**Directions for this task**
Each line from the one containing "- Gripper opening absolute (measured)" through the last line of the entries below is to be transcribed exactly. Nothing else belongs in the reply.

[Data excerpts]
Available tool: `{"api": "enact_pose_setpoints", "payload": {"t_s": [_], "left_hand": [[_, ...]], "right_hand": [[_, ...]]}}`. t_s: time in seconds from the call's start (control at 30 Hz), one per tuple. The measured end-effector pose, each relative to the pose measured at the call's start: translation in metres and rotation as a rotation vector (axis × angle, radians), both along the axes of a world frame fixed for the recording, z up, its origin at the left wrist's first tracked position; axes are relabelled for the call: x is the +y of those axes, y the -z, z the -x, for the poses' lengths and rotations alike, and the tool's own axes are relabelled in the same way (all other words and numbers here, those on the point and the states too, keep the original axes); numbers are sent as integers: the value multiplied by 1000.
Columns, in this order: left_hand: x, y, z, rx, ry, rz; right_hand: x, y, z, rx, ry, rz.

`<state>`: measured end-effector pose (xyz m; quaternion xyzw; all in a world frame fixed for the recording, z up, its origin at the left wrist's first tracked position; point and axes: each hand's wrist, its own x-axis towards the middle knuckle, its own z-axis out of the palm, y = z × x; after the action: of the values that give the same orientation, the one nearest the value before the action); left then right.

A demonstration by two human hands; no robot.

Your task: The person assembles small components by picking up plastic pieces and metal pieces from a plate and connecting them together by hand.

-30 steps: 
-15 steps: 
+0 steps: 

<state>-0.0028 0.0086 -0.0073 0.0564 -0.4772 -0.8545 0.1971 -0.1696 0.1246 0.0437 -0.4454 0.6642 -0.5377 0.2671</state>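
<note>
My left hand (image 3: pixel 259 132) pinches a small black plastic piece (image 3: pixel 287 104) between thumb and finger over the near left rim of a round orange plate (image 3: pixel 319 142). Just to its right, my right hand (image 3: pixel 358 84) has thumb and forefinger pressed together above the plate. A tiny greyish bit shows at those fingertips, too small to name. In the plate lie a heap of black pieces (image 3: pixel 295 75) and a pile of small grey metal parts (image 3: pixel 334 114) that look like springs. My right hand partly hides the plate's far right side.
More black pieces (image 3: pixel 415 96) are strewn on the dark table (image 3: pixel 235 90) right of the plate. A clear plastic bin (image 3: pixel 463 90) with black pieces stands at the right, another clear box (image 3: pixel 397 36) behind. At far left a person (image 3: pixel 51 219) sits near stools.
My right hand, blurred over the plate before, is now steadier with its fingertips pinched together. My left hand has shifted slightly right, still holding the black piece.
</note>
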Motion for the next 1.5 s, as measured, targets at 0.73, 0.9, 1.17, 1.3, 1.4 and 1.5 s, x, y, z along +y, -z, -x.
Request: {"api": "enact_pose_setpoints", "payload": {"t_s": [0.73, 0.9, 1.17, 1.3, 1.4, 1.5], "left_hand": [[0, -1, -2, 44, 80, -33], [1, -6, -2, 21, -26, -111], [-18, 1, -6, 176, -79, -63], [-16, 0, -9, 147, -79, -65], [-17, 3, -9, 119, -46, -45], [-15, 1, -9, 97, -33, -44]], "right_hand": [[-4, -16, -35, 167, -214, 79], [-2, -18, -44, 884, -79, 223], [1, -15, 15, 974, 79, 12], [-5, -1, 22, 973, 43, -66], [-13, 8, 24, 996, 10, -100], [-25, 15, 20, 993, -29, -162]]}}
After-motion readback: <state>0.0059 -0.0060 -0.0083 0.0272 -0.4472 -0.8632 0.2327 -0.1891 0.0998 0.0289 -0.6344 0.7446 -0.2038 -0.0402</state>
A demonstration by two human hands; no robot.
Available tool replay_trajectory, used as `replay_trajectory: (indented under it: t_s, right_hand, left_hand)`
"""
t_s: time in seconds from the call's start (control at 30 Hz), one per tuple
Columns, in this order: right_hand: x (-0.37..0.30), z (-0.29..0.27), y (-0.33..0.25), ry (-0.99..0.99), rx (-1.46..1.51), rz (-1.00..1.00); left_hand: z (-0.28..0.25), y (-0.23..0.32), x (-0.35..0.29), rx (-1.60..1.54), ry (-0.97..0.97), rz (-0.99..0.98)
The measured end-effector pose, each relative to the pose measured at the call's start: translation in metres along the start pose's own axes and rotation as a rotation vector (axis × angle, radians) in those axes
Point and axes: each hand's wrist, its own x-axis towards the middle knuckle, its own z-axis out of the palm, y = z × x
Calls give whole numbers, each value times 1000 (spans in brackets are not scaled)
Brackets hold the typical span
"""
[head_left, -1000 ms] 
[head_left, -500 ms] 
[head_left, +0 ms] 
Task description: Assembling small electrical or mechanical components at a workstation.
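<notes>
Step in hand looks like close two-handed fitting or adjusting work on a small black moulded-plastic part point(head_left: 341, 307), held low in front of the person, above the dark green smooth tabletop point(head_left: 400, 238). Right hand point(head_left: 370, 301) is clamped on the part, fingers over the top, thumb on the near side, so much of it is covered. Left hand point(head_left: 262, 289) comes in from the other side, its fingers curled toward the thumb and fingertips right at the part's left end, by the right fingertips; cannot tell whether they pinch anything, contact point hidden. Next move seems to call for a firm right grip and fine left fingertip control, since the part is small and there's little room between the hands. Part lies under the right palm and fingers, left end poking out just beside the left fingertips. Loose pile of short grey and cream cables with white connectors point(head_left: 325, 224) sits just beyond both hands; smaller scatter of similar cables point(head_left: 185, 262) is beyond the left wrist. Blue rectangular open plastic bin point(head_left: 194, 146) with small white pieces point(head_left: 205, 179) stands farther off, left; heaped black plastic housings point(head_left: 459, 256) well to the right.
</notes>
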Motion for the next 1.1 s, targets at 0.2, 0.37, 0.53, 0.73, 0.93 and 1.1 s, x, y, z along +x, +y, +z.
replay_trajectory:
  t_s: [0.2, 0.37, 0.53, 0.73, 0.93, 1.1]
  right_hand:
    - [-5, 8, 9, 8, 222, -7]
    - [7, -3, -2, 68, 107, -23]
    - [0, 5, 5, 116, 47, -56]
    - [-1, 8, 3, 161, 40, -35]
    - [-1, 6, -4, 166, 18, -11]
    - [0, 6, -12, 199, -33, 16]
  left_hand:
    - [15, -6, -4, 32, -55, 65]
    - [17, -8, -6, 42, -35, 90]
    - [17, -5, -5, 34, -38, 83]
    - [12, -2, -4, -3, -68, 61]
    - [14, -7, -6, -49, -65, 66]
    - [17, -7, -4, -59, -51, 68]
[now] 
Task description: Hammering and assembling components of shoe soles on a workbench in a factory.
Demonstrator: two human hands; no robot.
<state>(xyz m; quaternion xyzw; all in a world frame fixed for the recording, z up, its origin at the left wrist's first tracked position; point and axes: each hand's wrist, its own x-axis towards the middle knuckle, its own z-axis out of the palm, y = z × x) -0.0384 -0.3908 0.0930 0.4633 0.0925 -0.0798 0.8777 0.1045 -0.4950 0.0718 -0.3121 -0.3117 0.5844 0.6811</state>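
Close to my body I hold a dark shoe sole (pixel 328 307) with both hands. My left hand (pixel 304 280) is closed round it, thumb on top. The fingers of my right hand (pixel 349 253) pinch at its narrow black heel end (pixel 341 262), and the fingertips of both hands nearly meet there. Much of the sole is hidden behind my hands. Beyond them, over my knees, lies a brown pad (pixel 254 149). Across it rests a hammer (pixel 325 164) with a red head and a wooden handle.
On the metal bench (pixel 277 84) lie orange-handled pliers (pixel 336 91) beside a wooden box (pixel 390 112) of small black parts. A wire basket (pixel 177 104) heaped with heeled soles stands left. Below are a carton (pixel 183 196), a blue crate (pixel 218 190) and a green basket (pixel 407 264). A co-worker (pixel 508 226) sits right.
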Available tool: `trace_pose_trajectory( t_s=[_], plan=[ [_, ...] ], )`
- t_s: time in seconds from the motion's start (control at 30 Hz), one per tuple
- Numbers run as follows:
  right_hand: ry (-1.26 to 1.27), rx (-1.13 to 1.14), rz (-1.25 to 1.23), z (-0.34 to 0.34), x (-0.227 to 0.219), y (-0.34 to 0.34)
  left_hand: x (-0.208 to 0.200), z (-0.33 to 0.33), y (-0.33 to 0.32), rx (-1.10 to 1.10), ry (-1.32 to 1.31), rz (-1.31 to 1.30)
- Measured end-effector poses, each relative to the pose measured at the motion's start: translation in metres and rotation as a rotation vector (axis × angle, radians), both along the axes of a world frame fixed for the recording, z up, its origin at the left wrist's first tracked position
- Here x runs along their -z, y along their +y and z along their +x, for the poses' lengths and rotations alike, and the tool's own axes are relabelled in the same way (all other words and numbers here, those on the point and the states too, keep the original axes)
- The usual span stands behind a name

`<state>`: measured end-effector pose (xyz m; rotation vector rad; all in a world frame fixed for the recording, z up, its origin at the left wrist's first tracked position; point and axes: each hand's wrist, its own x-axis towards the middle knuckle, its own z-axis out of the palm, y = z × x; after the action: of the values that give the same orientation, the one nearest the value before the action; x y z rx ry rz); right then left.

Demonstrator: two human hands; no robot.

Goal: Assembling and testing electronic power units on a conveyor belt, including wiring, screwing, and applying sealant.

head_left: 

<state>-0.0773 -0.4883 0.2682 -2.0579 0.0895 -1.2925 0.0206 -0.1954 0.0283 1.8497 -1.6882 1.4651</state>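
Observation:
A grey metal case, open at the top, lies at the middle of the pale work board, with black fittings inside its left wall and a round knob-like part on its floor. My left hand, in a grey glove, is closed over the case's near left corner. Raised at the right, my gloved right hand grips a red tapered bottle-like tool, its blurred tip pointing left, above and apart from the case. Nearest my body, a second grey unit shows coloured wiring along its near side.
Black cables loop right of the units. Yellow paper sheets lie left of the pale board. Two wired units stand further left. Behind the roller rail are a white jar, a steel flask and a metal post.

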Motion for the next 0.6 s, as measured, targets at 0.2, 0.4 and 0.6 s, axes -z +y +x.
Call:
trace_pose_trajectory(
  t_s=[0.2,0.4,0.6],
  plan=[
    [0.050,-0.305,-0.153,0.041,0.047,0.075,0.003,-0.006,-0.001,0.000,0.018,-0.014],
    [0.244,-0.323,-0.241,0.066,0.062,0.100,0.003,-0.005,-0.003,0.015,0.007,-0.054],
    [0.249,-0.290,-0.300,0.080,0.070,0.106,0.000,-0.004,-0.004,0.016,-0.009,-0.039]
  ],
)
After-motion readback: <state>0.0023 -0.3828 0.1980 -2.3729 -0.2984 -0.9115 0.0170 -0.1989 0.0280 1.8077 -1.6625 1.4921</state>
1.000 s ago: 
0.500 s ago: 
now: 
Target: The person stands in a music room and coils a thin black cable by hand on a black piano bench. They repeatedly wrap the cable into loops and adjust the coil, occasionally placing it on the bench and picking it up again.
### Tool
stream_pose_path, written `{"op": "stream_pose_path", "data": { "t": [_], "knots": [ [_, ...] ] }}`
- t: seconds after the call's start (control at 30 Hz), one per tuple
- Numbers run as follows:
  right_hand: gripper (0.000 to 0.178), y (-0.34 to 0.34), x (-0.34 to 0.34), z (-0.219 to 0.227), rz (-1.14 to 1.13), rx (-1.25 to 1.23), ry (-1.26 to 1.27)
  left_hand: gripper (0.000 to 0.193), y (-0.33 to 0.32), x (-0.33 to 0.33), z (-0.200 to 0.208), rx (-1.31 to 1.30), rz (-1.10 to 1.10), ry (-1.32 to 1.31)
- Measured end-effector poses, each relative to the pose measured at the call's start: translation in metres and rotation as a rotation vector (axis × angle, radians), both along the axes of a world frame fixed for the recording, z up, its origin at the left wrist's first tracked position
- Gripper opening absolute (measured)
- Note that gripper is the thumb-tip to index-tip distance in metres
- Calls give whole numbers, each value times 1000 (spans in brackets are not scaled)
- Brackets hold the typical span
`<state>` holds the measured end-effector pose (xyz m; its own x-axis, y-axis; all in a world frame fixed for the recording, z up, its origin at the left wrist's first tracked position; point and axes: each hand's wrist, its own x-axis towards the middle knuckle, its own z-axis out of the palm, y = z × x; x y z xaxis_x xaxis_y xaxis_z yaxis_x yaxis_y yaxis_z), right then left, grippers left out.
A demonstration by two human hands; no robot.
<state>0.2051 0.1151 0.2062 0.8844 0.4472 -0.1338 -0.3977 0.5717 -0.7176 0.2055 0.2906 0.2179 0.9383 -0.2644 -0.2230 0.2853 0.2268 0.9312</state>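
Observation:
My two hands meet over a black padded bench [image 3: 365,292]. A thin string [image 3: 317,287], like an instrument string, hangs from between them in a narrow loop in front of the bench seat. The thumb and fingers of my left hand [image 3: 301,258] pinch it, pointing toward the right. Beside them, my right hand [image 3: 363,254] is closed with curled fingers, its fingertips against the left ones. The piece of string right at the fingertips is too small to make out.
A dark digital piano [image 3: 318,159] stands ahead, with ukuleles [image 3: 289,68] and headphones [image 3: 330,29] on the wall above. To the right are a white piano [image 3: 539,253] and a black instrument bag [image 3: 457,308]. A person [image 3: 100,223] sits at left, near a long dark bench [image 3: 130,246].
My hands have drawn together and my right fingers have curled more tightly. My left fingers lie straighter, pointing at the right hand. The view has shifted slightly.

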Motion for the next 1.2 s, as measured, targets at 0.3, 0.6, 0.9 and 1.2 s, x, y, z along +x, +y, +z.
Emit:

**Answer**
- Gripper opening absolute (measured)
- Note that gripper is the thumb-tip to index-tip distance in metres
- Calls give whole numbers, each value times 1000 (spans in brackets are not scaled)
- Brackets hold the typical span
`<state>` holds the measured end-effector pose (xyz m; its own x-axis, y-axis; all in a world frame fixed for the recording, z up, its origin at the left wrist's first tracked position; point and axes: each hand's wrist, its own x-axis towards the middle knuckle, its own z-axis out of the palm, y = z × x; x y z xaxis_x xaxis_y xaxis_z yaxis_x yaxis_y yaxis_z), right then left, grippers left out.
A demonstration by two human hands; no robot.
<state>0.2051 0.1151 0.2062 0.8844 0.4472 -0.1338 -0.3977 0.5717 -0.7176 0.2055 0.2906 0.2179 0.9383 -0.2644 -0.2230 0.2853 0.2268 0.9312</state>
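Observation:
My two hands meet over a black padded bench [image 3: 365,292]. A thin string [image 3: 317,287], like an instrument string, hangs from between them in a narrow loop in front of the bench seat. The thumb and fingers of my left hand [image 3: 301,258] pinch it, pointing toward the right. Beside them, my right hand [image 3: 363,254] is closed with curled fingers, its fingertips against the left ones. The piece of string right at the fingertips is too small to make out.
A dark digital piano [image 3: 318,159] stands ahead, with ukuleles [image 3: 289,68] and headphones [image 3: 330,29] on the wall above. To the right are a white piano [image 3: 539,253] and a black instrument bag [image 3: 457,308]. A person [image 3: 100,223] sits at left, near a long dark bench [image 3: 130,246].
My hands have drawn together and my right fingers have curled more tightly. My left fingers lie straighter, pointing at the right hand. The view has shifted slightly.
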
Motion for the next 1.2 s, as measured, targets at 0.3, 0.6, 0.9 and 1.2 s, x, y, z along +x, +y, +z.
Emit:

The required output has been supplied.